### Problem to work on
Lines with "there": please show every one of them from the listing below.

### Data shown

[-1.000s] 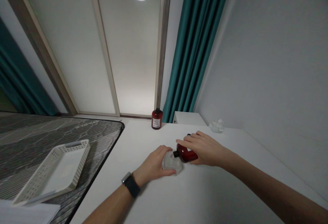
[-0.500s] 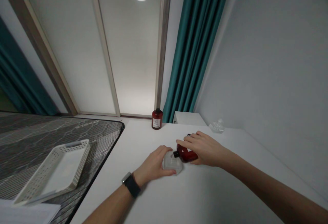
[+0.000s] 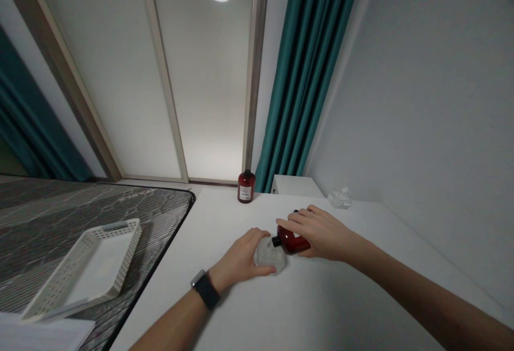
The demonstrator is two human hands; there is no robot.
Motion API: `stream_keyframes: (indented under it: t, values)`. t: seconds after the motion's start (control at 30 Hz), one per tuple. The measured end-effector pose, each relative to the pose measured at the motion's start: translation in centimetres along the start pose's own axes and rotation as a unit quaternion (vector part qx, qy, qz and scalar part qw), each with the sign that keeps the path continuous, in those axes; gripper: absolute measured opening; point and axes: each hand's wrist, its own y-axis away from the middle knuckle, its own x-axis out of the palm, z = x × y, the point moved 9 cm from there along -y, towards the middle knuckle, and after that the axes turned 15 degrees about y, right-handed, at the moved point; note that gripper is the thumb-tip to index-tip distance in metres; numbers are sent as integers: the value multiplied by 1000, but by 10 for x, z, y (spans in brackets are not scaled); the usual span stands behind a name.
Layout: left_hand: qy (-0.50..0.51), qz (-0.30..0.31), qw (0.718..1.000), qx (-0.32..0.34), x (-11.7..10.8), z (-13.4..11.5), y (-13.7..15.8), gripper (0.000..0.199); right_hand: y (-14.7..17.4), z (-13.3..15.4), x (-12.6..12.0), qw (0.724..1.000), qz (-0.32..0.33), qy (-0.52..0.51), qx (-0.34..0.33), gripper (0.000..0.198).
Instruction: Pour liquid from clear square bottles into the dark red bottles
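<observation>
My right hand is wrapped around a dark red-brown bottle, which lies tipped on its side. The bottle's black neck points left, over the edge of a clear, squat container. Around the left side of that container curl the fingers and thumb of my left hand, which wears a black watch. The container rests on the white table; what is inside it I cannot make out. A small dark tip shows just behind my right hand, the rest of it hidden.
Another red-brown bottle with a white label and black cap stands upright at the table's far edge. Crumpled clear plastic lies at the back right. To the left, a white perforated basket and white paper lie on a dark patterned surface.
</observation>
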Motion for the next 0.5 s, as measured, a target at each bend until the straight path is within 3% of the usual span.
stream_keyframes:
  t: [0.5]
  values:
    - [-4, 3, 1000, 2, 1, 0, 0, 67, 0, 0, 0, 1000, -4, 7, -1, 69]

### Exercise solution
The demonstrator is two human hands; there is no robot.
Motion API: `stream_keyframes: (indented under it: t, values)`. t: seconds after the motion's start (control at 30 Hz), one per tuple. The measured end-effector pose, each relative to the pose measured at the motion's start: translation in centimetres along the start pose's own axes and rotation as a unit quaternion (vector part qx, qy, qz and scalar part qw), each with the sign that keeps the path continuous, in those axes; gripper: absolute measured opening; point and axes: each hand's wrist, its own y-axis away from the middle knuckle, its own x-axis out of the palm, z = x × y, the point moved 9 cm from there along -y, towards the middle knuckle, and after that the axes turned 15 degrees about y, right-handed, at the moved point; note that gripper is the thumb-tip to index-tip distance in metres; numbers are sent as integers: the value multiplied by 1000, but by 10 for x, z, y (spans in brackets are not scaled); the usual span stands behind a name.

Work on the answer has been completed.